__Material shown__.

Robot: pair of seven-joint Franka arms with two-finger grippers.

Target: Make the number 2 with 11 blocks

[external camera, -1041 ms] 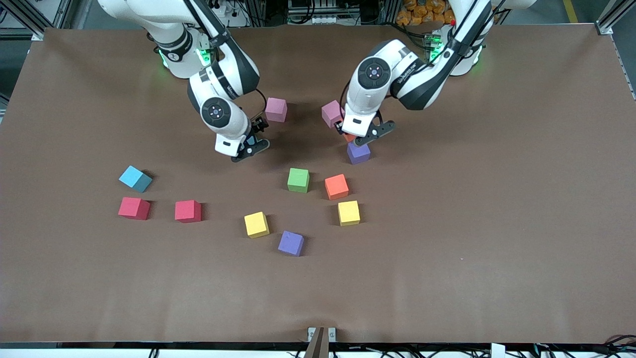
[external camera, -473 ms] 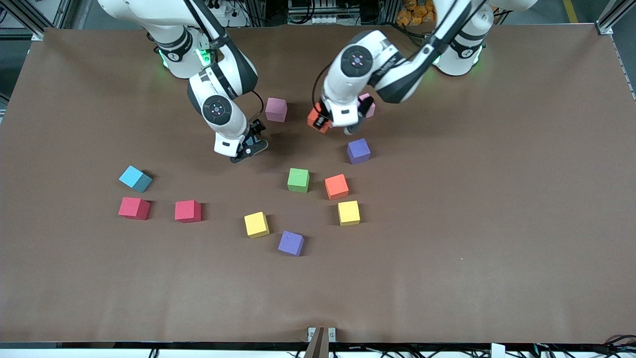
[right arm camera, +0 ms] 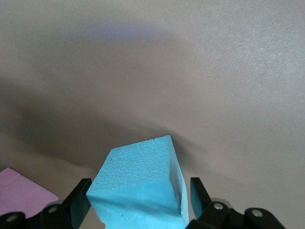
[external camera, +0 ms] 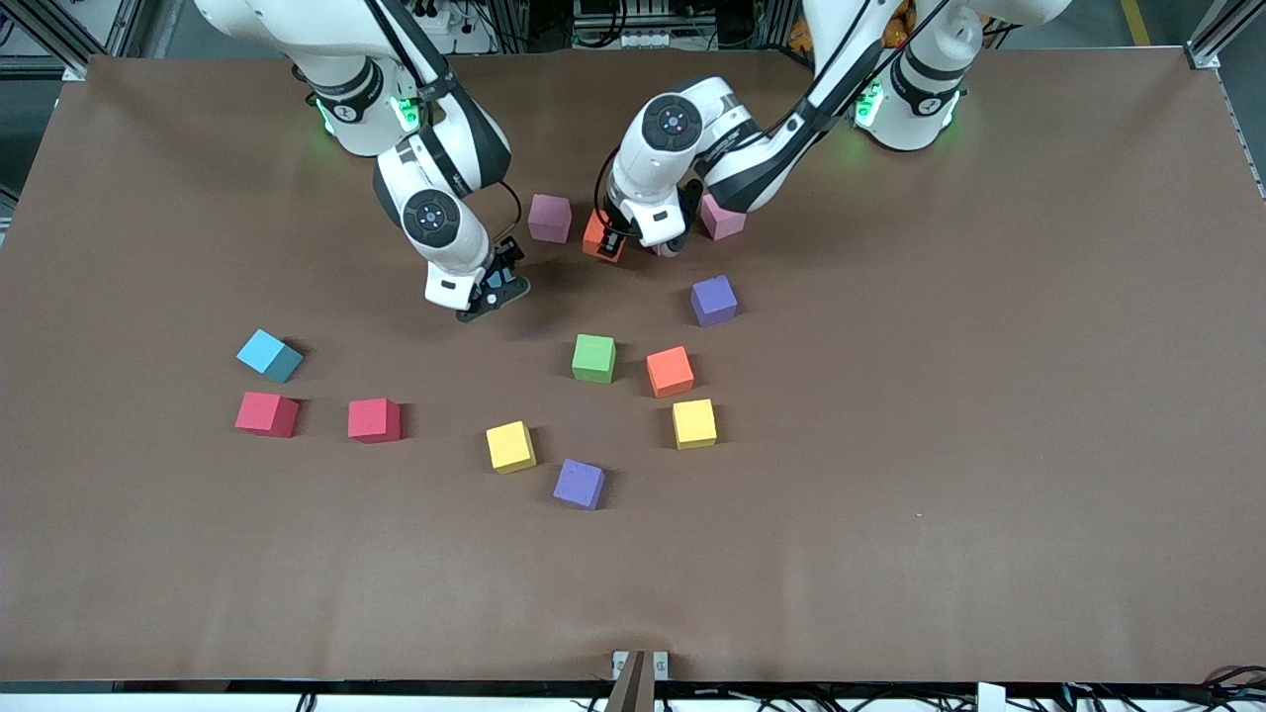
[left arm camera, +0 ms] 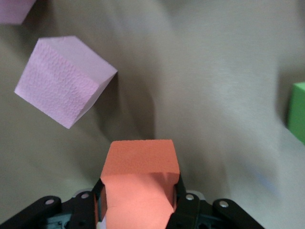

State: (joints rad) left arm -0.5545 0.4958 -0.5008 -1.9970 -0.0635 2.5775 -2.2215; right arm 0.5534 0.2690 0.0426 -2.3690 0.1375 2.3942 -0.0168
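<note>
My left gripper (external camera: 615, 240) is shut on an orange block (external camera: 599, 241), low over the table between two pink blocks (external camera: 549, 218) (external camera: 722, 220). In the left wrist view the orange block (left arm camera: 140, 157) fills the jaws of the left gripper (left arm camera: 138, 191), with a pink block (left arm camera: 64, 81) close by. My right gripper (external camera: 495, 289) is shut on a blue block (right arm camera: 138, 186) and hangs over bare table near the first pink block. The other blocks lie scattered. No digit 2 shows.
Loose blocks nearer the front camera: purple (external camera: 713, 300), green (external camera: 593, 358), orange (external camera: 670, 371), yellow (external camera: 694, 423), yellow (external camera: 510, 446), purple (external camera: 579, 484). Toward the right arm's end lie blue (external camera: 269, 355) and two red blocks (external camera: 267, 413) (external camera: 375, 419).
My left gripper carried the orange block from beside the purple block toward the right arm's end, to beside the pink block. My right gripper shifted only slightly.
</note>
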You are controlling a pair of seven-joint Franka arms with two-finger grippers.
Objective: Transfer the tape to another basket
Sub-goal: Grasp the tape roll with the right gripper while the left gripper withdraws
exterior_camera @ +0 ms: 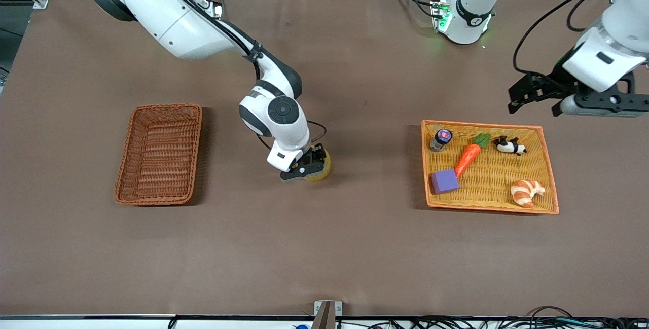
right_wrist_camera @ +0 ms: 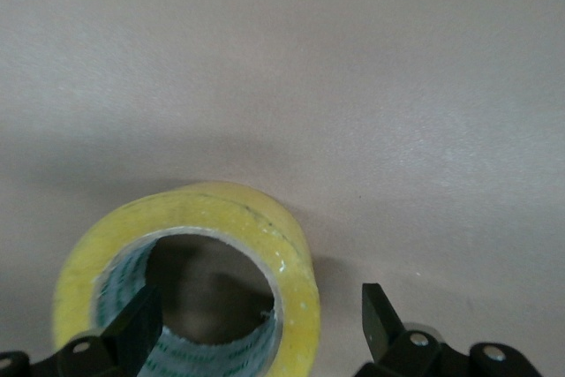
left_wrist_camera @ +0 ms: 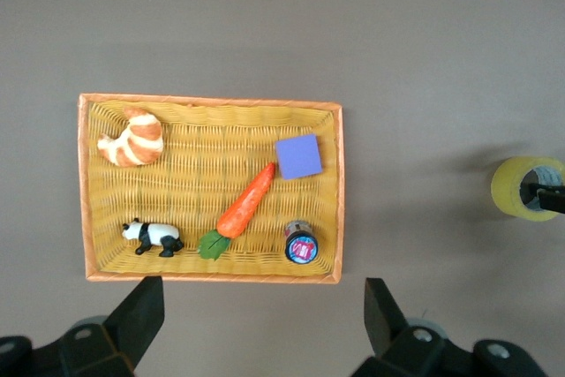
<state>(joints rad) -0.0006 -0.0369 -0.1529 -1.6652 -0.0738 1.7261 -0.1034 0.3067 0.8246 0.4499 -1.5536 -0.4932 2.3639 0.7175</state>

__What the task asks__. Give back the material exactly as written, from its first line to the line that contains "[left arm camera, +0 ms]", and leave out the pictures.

__Reply to the exercise__.
Robot: pair of seven-joint Franka arms with two-finger grippers.

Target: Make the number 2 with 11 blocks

[external camera, -1041 ms] 
[external camera, -473 ms] 
[right arm camera, +0 ms] 
[external camera, +0 ms] 
[left arm camera, +0 ms] 

This answer requires nothing more.